Adam Weishaupt founds the Bavarian Illuminati.
Hakon's spirit reaches out across the globe and senses that his descendant Wolf shares his hatred of Goliath. He summons Wolf to Wyvern Hill in Scotland. Meanwhile, Goliath, Elisa, Angela and Bronx depart from Avalon and arrive in Australia. There they encounter the Matrix phenomena created by a pregnant Fox and her mother Anastasia Renard.
When Fox had her name legally changed, did it become "Fox Renard" or just "Fox"?
Just "Fox". (As if that's not enough!)
While utilizing the nifty SEARCH function, I decided to look up responses for "the whisper". I came up with this:
Question received on Mon, August 07, 2000 03:01:14 AM
1.What did titania whisper into fox's ear at he end of the gathering part2
1. Do you think they'll be wondering about this in Ask Greg four years from now?
Response recorded on August 23, 2000
And given the most recent Q&A on that subject was recently posted.... 4+ years after that Q&A was done.... I think your answer holds true.. heh :) We were still wondering that in Ask Greg.. in 2004 :)
The fandom that you didn't anticipate has bugged you about something that you didn't think you would have been bugged about.
Keep it up, it's fun being confused, etc. :D
My pleasure. (Most of the time.)
I have a question concerning half-breeds.
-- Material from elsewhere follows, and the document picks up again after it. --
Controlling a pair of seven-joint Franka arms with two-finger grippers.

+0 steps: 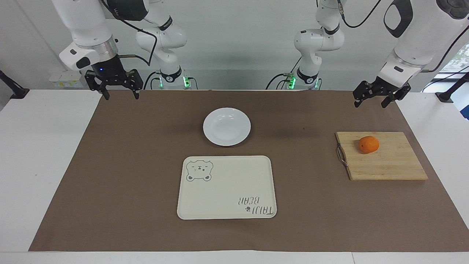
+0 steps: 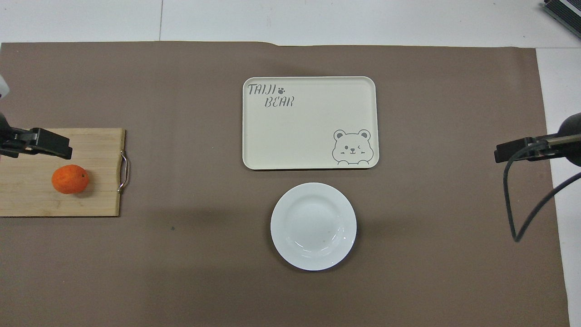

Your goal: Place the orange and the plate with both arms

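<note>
The orange (image 1: 368, 144) lies on a wooden cutting board (image 1: 388, 165) at the left arm's end of the table; it also shows in the overhead view (image 2: 70, 179). The white plate (image 1: 226, 126) sits empty on the brown mat mid-table, nearer to the robots than the tray; it also shows in the overhead view (image 2: 313, 226). My left gripper (image 1: 370, 105) hangs open and empty in the air over the mat by the board, well above the orange. My right gripper (image 1: 121, 97) hangs open and empty over the mat's corner at the right arm's end.
A cream rectangular tray (image 1: 226, 187) with a bear drawing lies empty beside the plate, farther from the robots. The board has a metal handle (image 1: 341, 155) on its edge toward the tray. A brown mat (image 1: 128, 176) covers most of the white table.
</note>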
Perhaps you've answered it, but I've perused most of the questions concerning the third race, Oberon's children, and Fox. Anyway, if Merlin is the offspring of Oberon and a mortal human, does that make him immortal? Arthur seems intent on finding him at the end of the episode "Pendragon." Would this also mean that Fox, being the offspring of a similar union, is immortal? Does whether or not the immortal parent is male or female have any bearing on this?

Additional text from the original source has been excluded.